Dołączam też wycięty z gazety polskiej nekrolog brata Teofila – Bronisława Józwika. Widać, że z Iłowa pochodziła duża grupa emigrantów – założyli Klub Iłowiaków. Na odwrocie tego wycinka znajdują się różne informacje o tym jak żyli emigranci. W nekrologu wymieniony jest ksiądz Jasiński, kuzyn zmarłego Bronisława Józwika. Ojciec księdza miał zakład hydrauliczny w Chicago. Zdarzało się, że pracownik z tego zakładu szedł do znajomego zakładać kaloryfery (u nas mówi się, że robił to na lewo). Tam sąsiedzi znajomego ostrzegali, że muszą o tym procederze zawiadomić urząd finansowy – widać, że już wtedy budowało się w Stanach społeczeństwo obywatelskie. W Polsce jeszcze dziś byśmy powiedzieli, że to donos na sąsiada.

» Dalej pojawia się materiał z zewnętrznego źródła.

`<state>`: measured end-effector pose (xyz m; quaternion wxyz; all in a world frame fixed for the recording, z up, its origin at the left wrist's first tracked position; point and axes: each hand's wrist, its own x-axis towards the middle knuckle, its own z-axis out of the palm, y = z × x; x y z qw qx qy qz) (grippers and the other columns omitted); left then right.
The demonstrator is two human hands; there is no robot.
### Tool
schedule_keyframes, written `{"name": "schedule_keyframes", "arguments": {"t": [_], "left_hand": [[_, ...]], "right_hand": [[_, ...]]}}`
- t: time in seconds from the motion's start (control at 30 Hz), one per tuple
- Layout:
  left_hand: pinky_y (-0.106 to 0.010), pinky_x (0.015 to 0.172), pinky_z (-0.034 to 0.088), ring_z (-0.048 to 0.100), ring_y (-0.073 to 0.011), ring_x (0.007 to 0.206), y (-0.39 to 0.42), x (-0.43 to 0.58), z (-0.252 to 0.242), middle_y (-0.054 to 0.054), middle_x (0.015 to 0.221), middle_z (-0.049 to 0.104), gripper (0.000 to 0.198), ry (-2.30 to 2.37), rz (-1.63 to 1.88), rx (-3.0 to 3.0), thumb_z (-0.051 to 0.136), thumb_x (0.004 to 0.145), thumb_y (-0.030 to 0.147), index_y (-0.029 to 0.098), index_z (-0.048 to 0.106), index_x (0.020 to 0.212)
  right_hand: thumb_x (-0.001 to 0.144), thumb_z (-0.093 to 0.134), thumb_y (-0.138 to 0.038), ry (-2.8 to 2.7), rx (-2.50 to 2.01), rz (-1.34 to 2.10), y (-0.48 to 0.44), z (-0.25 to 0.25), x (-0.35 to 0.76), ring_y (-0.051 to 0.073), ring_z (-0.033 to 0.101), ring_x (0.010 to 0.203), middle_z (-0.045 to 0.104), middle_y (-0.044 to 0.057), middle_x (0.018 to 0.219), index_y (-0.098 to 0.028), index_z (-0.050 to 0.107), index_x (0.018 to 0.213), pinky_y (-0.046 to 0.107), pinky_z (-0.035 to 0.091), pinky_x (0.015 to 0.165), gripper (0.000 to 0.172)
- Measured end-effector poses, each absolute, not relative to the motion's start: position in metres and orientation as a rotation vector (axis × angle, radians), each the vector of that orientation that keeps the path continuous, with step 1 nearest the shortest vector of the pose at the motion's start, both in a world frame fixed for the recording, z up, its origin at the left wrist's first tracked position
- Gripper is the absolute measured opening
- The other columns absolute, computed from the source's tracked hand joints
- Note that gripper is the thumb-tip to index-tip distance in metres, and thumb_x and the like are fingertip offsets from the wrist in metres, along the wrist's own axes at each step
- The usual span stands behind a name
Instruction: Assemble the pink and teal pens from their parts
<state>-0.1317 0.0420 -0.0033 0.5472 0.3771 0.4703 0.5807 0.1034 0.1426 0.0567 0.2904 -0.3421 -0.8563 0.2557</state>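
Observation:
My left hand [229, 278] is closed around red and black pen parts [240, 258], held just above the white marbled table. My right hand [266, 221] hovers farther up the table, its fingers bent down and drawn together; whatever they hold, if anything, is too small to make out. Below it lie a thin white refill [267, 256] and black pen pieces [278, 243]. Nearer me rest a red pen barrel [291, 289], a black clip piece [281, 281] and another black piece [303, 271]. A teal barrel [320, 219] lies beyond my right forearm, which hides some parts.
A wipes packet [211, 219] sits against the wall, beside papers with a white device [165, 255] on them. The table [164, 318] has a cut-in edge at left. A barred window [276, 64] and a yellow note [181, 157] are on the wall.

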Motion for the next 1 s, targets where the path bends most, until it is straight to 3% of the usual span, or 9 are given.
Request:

Nie przetrwały po Teofilu i Juliannie żadne trwałe pamiątki – był wspaniały kufer, a w nim książka w czerwonej oprawie „Badacze Pisma Świętego”. Dzieciom nie wolno było jej czytać. Wiem tylko, że Teofil zawsze mówił, że chciałby, aby msza święta w kościele była prowadzona w języku ojczystym. Niestety, nie doczekał czasów, kiedy to nastąpiło.
Informacje i wspomnienia Teofila i Julianny Józwik spisała najmłodsza córka z rodziny, Henryka Durawa z domu Józwik, urodzona 2 grudnia 1933 roku.